Tawaf is the Arabic word for the circumambulation of the Ka’bah. Muslims are expected to perform it upon their initial arrival in Mecca. They must circle the Ka’bah counterclockwise a total of seven times, all while praising God. Those who are capable of doing so are encouraged to make the first three circuits of the Ka’bah at a hurried pace. However, they are allowed to slow down and circle the Ka’bah at the pace needed to take in its sheer magnitude for their final four circuits. Upon completing their seven circuits, Muslims pray at the Station of Ibrahim and drink from the Well of Zamzam, just as Prophet Muhammad did.

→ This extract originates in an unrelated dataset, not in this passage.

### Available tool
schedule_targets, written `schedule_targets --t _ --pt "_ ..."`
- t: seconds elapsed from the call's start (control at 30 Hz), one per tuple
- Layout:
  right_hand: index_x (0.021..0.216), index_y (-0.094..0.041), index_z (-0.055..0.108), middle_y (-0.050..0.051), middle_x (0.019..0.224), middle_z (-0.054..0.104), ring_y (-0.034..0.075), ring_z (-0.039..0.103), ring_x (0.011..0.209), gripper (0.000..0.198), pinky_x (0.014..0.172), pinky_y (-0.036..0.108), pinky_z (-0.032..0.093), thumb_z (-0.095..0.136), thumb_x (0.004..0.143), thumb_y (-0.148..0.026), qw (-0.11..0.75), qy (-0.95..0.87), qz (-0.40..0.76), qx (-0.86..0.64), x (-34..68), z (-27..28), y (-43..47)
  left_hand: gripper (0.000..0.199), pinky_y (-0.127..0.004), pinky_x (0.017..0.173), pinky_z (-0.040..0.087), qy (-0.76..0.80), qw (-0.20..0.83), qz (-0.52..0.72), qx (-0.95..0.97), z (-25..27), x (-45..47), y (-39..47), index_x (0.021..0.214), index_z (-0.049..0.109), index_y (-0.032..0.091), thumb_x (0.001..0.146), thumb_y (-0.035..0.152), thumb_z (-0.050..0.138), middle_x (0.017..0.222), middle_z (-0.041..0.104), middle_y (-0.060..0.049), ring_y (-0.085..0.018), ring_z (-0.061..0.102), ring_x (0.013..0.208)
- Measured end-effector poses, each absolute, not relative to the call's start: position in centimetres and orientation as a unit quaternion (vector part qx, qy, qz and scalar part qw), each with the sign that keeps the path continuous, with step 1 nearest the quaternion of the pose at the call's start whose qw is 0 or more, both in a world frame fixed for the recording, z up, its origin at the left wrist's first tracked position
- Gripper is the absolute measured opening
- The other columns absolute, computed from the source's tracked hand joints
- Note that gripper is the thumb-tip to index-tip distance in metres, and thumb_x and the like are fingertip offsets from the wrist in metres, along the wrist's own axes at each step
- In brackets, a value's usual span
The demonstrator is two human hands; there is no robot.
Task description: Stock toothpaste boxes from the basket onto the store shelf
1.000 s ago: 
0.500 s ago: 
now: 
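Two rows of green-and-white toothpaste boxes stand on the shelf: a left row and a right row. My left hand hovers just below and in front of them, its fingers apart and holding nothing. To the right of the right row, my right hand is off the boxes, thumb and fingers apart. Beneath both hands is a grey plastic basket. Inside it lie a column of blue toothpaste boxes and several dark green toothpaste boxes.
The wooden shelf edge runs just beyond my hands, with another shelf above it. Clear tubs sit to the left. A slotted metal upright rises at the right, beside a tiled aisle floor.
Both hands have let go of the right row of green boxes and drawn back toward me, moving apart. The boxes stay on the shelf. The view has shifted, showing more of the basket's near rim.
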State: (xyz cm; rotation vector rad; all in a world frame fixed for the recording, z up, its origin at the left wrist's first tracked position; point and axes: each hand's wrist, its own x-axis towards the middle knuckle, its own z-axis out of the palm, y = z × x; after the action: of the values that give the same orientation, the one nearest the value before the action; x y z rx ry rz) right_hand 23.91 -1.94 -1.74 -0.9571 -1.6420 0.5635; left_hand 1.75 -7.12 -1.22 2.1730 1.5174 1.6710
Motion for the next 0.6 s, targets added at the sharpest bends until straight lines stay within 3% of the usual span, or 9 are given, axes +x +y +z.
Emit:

Located within the Great Mosque of Mecca are the hills of Safa and Marwah. The second stage of Hajj requires Muslims to travel back and forth between these two hills a total of seven times (starting at the hill of Safa). The distance between the two hills is 450 meters. When traversed seven times, this is equal to 3.2 kilometers (2 miles).

Mount Arafah 

Muslims spend the first night of Hajj in Mina, which is a sprawling tent city situated about five kilometers east of Mecca. The following day, they journey to Mount Arafah, where they spend most of daylight in prayer and dhikr. Those who are particularly fortunate will manage to find a spot on Mount Arafat itself. Because crowds are so large, however, most people end up standing only in the vicinity of the mountain. Regardless of the spot one finds themselves in, this day is considered to be the most important part of Hajj. The Prophet said, “Hajj is Arafah!” (Tirmidhi). There is expiation for any other rite of Hajj that is missed or incompletely executed, except for standing on the day of Arafah at the plain. This also shows us that while the other rites are important, Arafah is the integral of Hajj. One must arrive, at the designated time and place, the 9th day of Dhul-Hijjah between Fajr and Maghrib, at the plain of Arafah for without this, one’s Hajj is null and void. 

Ramy al-Jamarat

The second night of Hajj is spent at Muzdalifah. There, Muslims perform their Maghrib and Isha prayers. They also collect pebbles from the ground to use the following day as part of Ramy al-Jamarat. Ramy al-Jamarat is the action of pilgrims throwing pebbles at Mina’s three Jamarat pillars. These pillars represent the Devil, who made three attempts to dissuade Ibrhaim from sacrificing Ismail even after God commanded him to do so. By participating in Ramy al-Jamarat, Muslims reject Satan and reaffirm their devotion to God.

Eid al Adha 

Eid al Adha occurs on the third day of Hajj and celebrates the completion of the most vital stages of the pilgrimage. It is during Eid al Adha that an animal is slaughtered or commissioned to be slaughtered as an offering to God. Following this, all male pilgrims shave their heads to symbolize their spiritual rebirth. Women, meanwhile, cut off the tips of their hair. 

Tawaf Ziyarat

Some Muslims return to Mecca as soon as they shave their heads. Others take their time to return, but all begin their journey back to the Ka’bah within a couple of hours of Eid al Adha. After completing Tawaf once again, pilgrims spend another night in Mina. The next day, believers revisit the Jamarat pillars and once again cast pebbles in their direction. Enter your text here …

The Final Days Of Hajj

The final days of Hajj often pass as a blur for pilgrims. It is not uncommon to experience a sort of “Hajj fatigue” after the second visit to the Jamarat pillars. Some return to Mecca immediately after the second round of stoning, but those who do not manage to leave Mina before sunset must repeat the stoning ritual again the following day. Some particularly dedicated pilgrims willingly choose to do this in a remarkable feat of spiritual endurance. Whenever they arrive back in Mecca, pilgrims are expected to circle the Ka’bah seven more times counterclockwise, in one final display of their devotion to God. This is called Tawaf al-Wada’ah or the Farewell Tawaf.